▶ _About this task_
Copy out the entries that follow, exactly as written.

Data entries
=== Begin Enclosure ===
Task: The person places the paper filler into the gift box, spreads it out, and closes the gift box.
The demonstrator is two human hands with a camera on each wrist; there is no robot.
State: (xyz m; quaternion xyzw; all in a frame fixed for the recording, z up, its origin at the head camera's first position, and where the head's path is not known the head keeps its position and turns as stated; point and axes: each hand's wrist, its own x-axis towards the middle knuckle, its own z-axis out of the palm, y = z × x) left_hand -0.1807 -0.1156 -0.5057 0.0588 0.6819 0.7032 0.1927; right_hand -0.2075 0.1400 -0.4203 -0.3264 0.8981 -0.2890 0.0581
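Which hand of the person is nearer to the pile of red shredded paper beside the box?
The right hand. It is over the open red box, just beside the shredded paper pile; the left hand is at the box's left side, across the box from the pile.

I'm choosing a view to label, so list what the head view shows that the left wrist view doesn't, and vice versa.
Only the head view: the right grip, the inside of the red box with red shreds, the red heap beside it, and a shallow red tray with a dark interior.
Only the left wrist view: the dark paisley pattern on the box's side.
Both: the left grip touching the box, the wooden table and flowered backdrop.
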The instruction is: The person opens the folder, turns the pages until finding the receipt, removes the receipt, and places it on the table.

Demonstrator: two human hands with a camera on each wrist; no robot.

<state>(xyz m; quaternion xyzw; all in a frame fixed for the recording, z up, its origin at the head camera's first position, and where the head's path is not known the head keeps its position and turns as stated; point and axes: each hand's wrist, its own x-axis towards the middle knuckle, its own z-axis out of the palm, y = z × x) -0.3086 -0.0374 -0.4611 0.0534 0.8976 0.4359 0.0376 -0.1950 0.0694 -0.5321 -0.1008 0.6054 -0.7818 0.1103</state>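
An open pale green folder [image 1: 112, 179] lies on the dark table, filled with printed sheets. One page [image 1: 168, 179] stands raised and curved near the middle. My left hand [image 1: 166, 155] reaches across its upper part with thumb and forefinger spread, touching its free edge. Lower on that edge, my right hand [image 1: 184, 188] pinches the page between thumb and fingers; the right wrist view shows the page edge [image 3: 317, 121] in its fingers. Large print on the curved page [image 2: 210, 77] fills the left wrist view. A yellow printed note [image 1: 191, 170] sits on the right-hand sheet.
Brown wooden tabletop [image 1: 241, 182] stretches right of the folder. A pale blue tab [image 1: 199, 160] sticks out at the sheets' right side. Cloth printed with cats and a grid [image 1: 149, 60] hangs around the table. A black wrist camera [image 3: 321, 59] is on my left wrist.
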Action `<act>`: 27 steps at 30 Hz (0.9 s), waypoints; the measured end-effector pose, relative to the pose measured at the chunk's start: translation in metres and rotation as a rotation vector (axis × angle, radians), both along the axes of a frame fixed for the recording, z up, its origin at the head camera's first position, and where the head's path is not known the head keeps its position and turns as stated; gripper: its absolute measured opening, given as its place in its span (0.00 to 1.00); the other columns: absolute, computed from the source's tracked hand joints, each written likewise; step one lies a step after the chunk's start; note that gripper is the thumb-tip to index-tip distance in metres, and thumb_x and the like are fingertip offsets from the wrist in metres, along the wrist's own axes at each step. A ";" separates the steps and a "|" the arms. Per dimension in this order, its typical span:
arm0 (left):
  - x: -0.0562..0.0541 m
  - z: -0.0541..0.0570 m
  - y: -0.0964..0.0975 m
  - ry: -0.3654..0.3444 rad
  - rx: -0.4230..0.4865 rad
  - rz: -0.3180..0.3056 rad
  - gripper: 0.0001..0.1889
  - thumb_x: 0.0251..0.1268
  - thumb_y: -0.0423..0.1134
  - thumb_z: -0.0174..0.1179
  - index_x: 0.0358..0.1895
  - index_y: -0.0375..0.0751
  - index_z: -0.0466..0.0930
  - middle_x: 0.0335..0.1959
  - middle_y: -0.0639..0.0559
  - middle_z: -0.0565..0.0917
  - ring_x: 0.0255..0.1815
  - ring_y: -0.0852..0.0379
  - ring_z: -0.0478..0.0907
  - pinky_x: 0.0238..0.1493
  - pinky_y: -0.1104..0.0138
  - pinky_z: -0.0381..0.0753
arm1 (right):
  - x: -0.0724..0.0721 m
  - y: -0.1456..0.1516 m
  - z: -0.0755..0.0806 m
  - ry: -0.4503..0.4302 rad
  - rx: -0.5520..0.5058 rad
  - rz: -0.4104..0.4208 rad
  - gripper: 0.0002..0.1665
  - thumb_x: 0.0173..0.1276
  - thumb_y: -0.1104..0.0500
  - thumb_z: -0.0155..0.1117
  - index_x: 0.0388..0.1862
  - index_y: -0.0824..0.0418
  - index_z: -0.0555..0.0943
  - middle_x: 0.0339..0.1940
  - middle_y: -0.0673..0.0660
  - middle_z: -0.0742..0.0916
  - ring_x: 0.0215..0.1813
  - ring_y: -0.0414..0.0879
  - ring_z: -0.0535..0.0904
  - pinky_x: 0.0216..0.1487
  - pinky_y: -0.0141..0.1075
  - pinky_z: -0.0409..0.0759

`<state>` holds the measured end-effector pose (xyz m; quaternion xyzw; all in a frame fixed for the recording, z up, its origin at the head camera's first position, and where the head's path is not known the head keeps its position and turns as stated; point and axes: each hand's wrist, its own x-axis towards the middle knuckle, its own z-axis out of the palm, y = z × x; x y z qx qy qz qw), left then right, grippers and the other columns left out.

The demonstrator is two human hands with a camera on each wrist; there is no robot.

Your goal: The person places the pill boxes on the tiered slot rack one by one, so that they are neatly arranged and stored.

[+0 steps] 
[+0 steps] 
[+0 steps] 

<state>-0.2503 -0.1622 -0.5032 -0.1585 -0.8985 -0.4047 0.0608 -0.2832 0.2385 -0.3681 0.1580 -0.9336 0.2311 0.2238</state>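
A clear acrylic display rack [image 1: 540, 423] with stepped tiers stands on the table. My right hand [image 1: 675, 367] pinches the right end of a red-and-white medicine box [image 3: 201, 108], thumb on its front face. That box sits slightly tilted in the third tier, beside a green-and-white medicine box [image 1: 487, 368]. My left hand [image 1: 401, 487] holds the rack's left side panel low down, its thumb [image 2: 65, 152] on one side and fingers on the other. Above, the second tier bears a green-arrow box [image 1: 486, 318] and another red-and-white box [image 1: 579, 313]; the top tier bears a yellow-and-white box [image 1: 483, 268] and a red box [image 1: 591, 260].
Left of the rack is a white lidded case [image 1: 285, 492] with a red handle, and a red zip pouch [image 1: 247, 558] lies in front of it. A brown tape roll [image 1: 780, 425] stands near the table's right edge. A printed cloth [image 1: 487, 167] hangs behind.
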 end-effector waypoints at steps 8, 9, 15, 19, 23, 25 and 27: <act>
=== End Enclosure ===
▶ _Result below_
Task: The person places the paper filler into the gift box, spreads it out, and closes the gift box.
The demonstrator is two human hands with a camera on each wrist; there is no robot.
State: (xyz m; quaternion xyzw; all in a frame fixed for the recording, z up, its origin at the head camera's first position, and where the head's path is not known the head keeps its position and turns as stated; point and axes: each hand's wrist, its own x-axis towards the middle knuckle, its own z-axis out of the palm, y = z × x) left_hand -0.1807 -0.1156 -0.5057 0.0588 0.6819 0.7032 0.1927; right_hand -0.2075 0.1400 -0.4203 -0.3264 0.8981 -0.2890 0.0581
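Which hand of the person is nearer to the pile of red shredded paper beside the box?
The right hand. It is over the open red box, just beside the shredded paper pile; the left hand is at the box's left side, across the box from the pile.

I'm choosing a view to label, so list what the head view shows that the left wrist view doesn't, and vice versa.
Only the head view: the right grip, the inside of the red box with red shreds, the red heap beside it, and a shallow red tray with a dark interior.
Only the left wrist view: the dark paisley pattern on the box's side.
Both: the left grip touching the box, the wooden table and flowered backdrop.
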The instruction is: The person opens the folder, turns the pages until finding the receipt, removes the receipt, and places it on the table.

Demonstrator: two human hands with a camera on each wrist; no robot.

<state>(xyz m; quaternion xyzw; all in a frame fixed for the recording, z up, its origin at the head camera's first position, and where the head's path is not known the head keeps its position and turns as stated; point and axes: each hand's wrist, its own x-axis towards the middle knuckle, its own z-axis out of the palm, y = z × x) -0.3086 -0.0374 -0.4611 0.0534 0.8976 0.4359 0.0376 -0.1950 0.0694 -0.5321 -0.1008 0.6054 -0.7818 0.1103</state>
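An open pale green folder [image 1: 112, 179] lies on the dark table, filled with printed sheets. One page [image 1: 168, 179] stands raised and curved near the middle. My left hand [image 1: 166, 155] reaches across its upper part with thumb and forefinger spread, touching its free edge. Lower on that edge, my right hand [image 1: 184, 188] pinches the page between thumb and fingers; the right wrist view shows the page edge [image 3: 317, 121] in its fingers. Large print on the curved page [image 2: 210, 77] fills the left wrist view. A yellow printed note [image 1: 191, 170] sits on the right-hand sheet.
Brown wooden tabletop [image 1: 241, 182] stretches right of the folder. A pale blue tab [image 1: 199, 160] sticks out at the sheets' right side. Cloth printed with cats and a grid [image 1: 149, 60] hangs around the table. A black wrist camera [image 3: 321, 59] is on my left wrist.
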Action `<act>`: 27 steps at 30 Hz (0.9 s), waypoints; the measured end-effector pose, relative to the pose measured at the chunk's start: translation in metres and rotation as a rotation vector (axis × angle, radians), both along the axes of a frame fixed for the recording, z up, its origin at the head camera's first position, and where the head's path is not known the head keeps its position and turns as stated; gripper: its absolute measured opening, given as its place in its span (0.00 to 1.00); the other columns: absolute, computed from the source's tracked hand joints, each written likewise; step one lies a step after the chunk's start; note that gripper is the thumb-tip to index-tip distance in metres, and thumb_x and the like are fingertip offsets from the wrist in metres, along the wrist's own axes at each step. A ";" separates the steps and a "|" the arms. Per dimension in this order, its typical span:
arm0 (left):
  - x: -0.0562..0.0541 m
  - z: -0.0541..0.0570 m
  - y: -0.0964..0.0975 m
  - ry: -0.3654..0.3444 rad
  - rx: -0.4230..0.4865 rad
  - rz: -0.3180..0.3056 rad
  - gripper: 0.0001..0.1889
  - thumb_x: 0.0251..0.1268
  - thumb_y: -0.0423..0.1134
  - thumb_z: -0.0174..0.1179
  - index_x: 0.0358..0.1895
  - index_y: -0.0375..0.0751
  - index_z: -0.0466..0.0930
  - middle_x: 0.0335..0.1959
  - middle_y: -0.0639..0.0559
  - middle_z: -0.0565..0.0917
  - ring_x: 0.0255..0.1815
  - ring_y: -0.0852..0.0379
  - ring_z: -0.0478..0.0907
  - pinky_x: 0.0238..0.1493
  - pinky_y: -0.1104..0.0138
  - pinky_z: -0.0381..0.0753
arm1 (right):
  - x: -0.0724..0.0721 m
  - y: -0.1456..0.1516 m
  - z: -0.0755..0.0806 m
  - ry: -0.4503..0.4302 rad
  - rx: -0.5520..0.5058 rad
  - rz: -0.4104..0.4208 rad
  - gripper: 0.0002..0.1665
  - thumb_x: 0.0173..0.1276
  - thumb_y: -0.1104..0.0500
  - thumb_z: -0.0155..0.1117
  - index_x: 0.0388..0.1862
  - index_y: -0.0824..0.0418
  - index_z: -0.0555..0.0943
  - middle_x: 0.0339..0.1940
  - middle_y: -0.0673..0.0660
  - middle_z: -0.0742..0.0916
  - ring_x: 0.0215..0.1813
  - ring_y: -0.0414..0.0879
  - ring_z: -0.0535..0.0904
  - pinky_x: 0.0216..0.1487
  - pinky_y: -0.0141..0.1075
  - pinky_z: -0.0409..0.0759

`<state>` holds the measured end-effector pose (xyz m; quaternion xyzw; all in a frame fixed for the recording, z up, its origin at the head camera's first position, and where the head's path is not known the head keeps its position and turns as stated; point and axes: each hand's wrist, its own x-axis towards the middle knuckle, its own z-axis out of the palm, y = z × x; x y z qx qy qz qw), left then right, grippers and the other columns left out.

The demonstrator is two human hands with a camera on each wrist; there is no robot.

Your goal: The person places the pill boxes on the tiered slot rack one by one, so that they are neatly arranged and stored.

[+0 steps] 
[+0 steps] 
[+0 steps] 

<state>-0.2503 -0.1622 -0.5032 -0.1585 -0.8985 -0.4047 0.0608 -0.2832 0.2385 -0.3681 0.1580 -0.9336 0.2311 0.2238</state>
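A clear acrylic display rack [image 1: 540, 423] with stepped tiers stands on the table. My right hand [image 1: 675, 367] pinches the right end of a red-and-white medicine box [image 3: 201, 108], thumb on its front face. That box sits slightly tilted in the third tier, beside a green-and-white medicine box [image 1: 487, 368]. My left hand [image 1: 401, 487] holds the rack's left side panel low down, its thumb [image 2: 65, 152] on one side and fingers on the other. Above, the second tier bears a green-arrow box [image 1: 486, 318] and another red-and-white box [image 1: 579, 313]; the top tier bears a yellow-and-white box [image 1: 483, 268] and a red box [image 1: 591, 260].
Left of the rack is a white lidded case [image 1: 285, 492] with a red handle, and a red zip pouch [image 1: 247, 558] lies in front of it. A brown tape roll [image 1: 780, 425] stands near the table's right edge. A printed cloth [image 1: 487, 167] hangs behind.
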 end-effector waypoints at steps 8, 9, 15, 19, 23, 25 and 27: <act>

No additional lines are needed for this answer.